Stored items from a collection:
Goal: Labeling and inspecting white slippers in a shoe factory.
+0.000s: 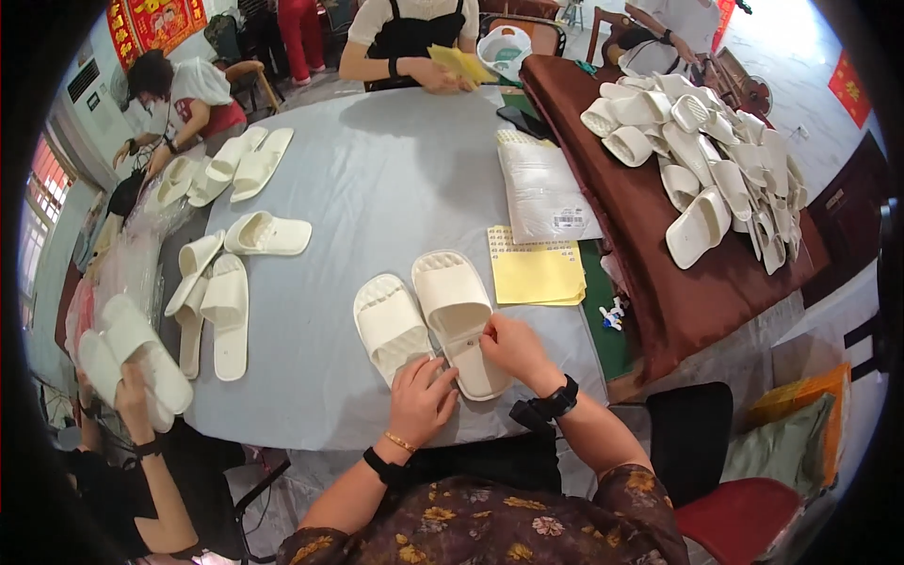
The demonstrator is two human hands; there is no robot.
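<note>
A pair of cream slippers lies before me on the grey-covered table [377,188], toes pointing away. My left hand [422,400] rests, fingers stretched out, across the heel end of the left slipper [391,325], its fingertips close to the other one. At the inner sole of the right slipper [452,292], my right hand [518,350] is closed, its fingertips bunched beside a small dark-marked spot. Whatever those fingertips pinch is hidden. Just beyond that hand lie yellow sticker sheets [537,275], the upper one partly covered with small labels.
A white plastic packet [546,193] and a dark phone [524,121] lie beyond the sheets. Many slippers are heaped [706,160] on the brown-covered table. More slippers [224,315] stand at left, where a co-worker's hand [134,400] holds a pair. Opposite, another person holds yellow sheets [461,64].
</note>
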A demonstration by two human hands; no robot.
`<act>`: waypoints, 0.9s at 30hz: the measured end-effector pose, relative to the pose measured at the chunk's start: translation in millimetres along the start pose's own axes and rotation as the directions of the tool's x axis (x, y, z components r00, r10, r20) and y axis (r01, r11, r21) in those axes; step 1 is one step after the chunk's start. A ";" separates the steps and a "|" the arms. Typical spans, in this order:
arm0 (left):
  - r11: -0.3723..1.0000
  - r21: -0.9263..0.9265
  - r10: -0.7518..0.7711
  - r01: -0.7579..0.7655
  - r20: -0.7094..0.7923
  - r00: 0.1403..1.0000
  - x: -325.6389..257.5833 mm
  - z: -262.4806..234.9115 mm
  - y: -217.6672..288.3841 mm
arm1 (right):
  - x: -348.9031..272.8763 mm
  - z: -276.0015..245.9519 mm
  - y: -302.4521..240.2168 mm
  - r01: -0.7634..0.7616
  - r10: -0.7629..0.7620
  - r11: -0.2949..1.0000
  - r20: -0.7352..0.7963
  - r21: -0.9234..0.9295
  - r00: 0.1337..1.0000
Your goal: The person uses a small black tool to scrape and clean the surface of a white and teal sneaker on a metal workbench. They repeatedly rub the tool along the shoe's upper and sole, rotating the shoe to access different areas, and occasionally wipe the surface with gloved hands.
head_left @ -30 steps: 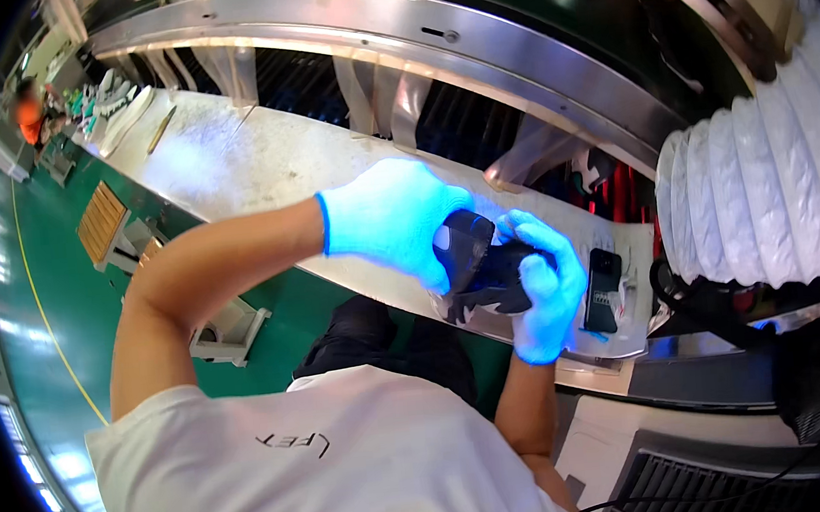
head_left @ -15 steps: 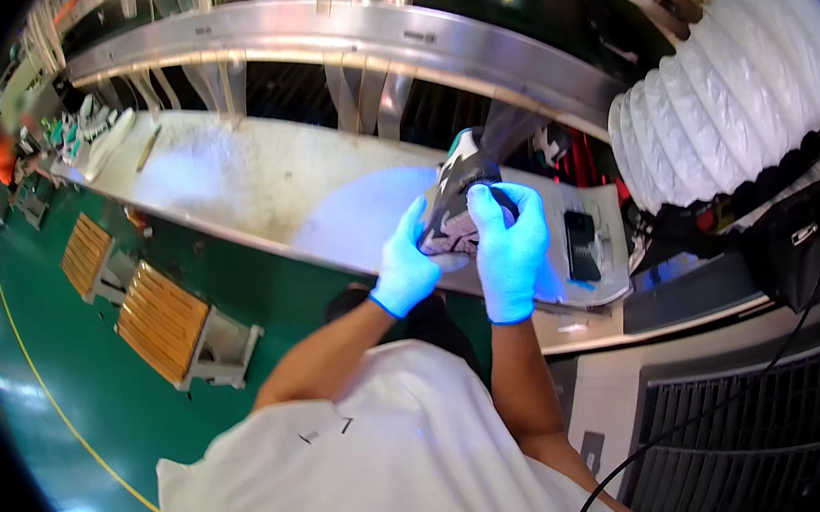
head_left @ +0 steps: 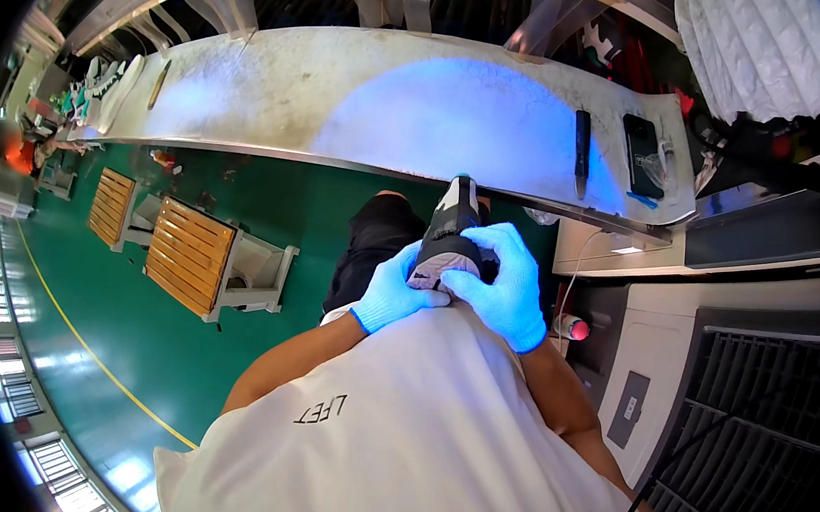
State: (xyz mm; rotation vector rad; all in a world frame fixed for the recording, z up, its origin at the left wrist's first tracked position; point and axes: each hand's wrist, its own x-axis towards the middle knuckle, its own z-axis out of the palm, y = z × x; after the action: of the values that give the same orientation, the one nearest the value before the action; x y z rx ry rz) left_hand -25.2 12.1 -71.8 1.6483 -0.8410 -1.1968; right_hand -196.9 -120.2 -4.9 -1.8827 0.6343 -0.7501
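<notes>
Both my hands wear blue gloves and hold a dark shoe [head_left: 449, 233] with a grey sole close to my chest, above my lap. My left hand [head_left: 392, 295] grips its near end from the left. On the right side of the shoe, my right hand [head_left: 502, 282] wraps over it. The shoe points away from me toward the long white worktable [head_left: 317, 89]. My white T-shirt [head_left: 379, 454] fills the lower part of the view.
A dark pen-like tool [head_left: 582, 151] and a black phone [head_left: 641, 141] lie at the table's right end. Two wooden-slat stools [head_left: 198, 257] stand on the green floor to the left. A white pleated duct [head_left: 761, 30] hangs at upper right; grey machine housing [head_left: 734, 393] is at lower right.
I have brought the shoe down from above the table toward my chest, and both hands have stayed on it. The view has tilted downward.
</notes>
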 end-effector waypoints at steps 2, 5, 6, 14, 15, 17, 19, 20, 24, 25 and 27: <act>1.000 0.013 0.004 -0.003 -0.041 0.999 -6.3 -1.8 7.6 | -5.2 -3.3 4.5 -0.036 0.036 0.999 0.032 0.002 0.999; 0.726 0.535 0.587 -0.432 -0.155 0.795 -12.8 -16.4 36.4 | -6.0 -6.5 1.9 -0.008 0.010 0.999 0.053 -0.044 0.999; 0.651 0.612 0.647 -0.449 -0.139 0.750 -19.3 -18.0 50.8 | -6.6 -7.1 -1.0 0.015 -0.012 0.999 0.073 -0.044 0.997; 0.511 0.526 0.775 -0.679 0.059 0.629 13.0 -17.7 54.7 | -11.1 -15.2 17.2 0.103 -0.100 0.994 0.106 -0.026 0.989; 0.531 0.512 0.760 -0.675 0.064 0.647 16.2 -20.4 55.8 | -7.7 -14.4 19.3 0.090 -0.088 0.996 0.096 -0.024 0.992; 0.580 0.480 0.724 -0.658 0.066 0.686 21.0 -22.9 60.2 | -0.1 -13.4 17.2 0.075 -0.072 0.997 0.088 -0.025 0.993; 0.597 0.483 0.662 -0.641 0.154 0.733 25.4 -28.1 74.2 | 1.9 -12.1 17.4 0.038 -0.036 0.999 0.101 -0.022 0.994; 0.607 0.488 0.626 -0.627 0.192 0.756 27.1 -31.4 80.1 | 3.2 -10.7 18.0 0.021 -0.019 1.000 0.114 -0.017 0.993; 0.608 0.433 0.623 -0.665 0.259 0.738 37.8 -39.2 92.0 | 13.3 -10.8 19.5 0.098 -0.100 0.995 0.114 0.019 0.988; 0.601 0.437 0.631 -0.669 0.256 0.733 38.8 -38.8 93.4 | 19.9 -13.5 17.7 0.147 -0.145 0.989 0.128 0.000 0.981; 0.639 0.422 0.593 -0.643 0.263 0.761 41.4 -40.4 96.7 | 25.1 -13.8 19.7 0.144 -0.147 0.989 0.136 0.033 0.980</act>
State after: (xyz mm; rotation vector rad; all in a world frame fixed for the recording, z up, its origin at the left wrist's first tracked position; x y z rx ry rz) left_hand 24.2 -48.6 9.4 1.4663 -1.7310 -0.5867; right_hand -192.2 -153.7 -12.7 -1.9557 0.4027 -0.7094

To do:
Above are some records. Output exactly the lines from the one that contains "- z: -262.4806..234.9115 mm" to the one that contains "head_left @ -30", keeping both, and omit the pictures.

Answer for this exercise:
  - z: -262.4806..234.9115 mm
  - y: -217.6672..288.3841 mm
arm1 (right):
  - x: -348.9031..272.8763 mm
  - z: -276.0015..245.9519 mm
  - y: -302.4521..240.2168 mm
  - r01: -0.7634..0.7616
  - r10: -0.7629..0.7620
  - r11: -0.2949..1.0000
  - r20: -0.7352..0.7963
  - r21: -0.9234..0.9295
  - r00: 0.1337..1.0000
Your goal: The person uses a small black tool to scrape and clean the surface of a white and teal sneaker on a metal workbench. They repeatedly rub the tool along the shoe's upper and sole, rotating the shoe to access different areas, and occasionally wipe the surface with gloved hands.
head_left @ -30 steps: 

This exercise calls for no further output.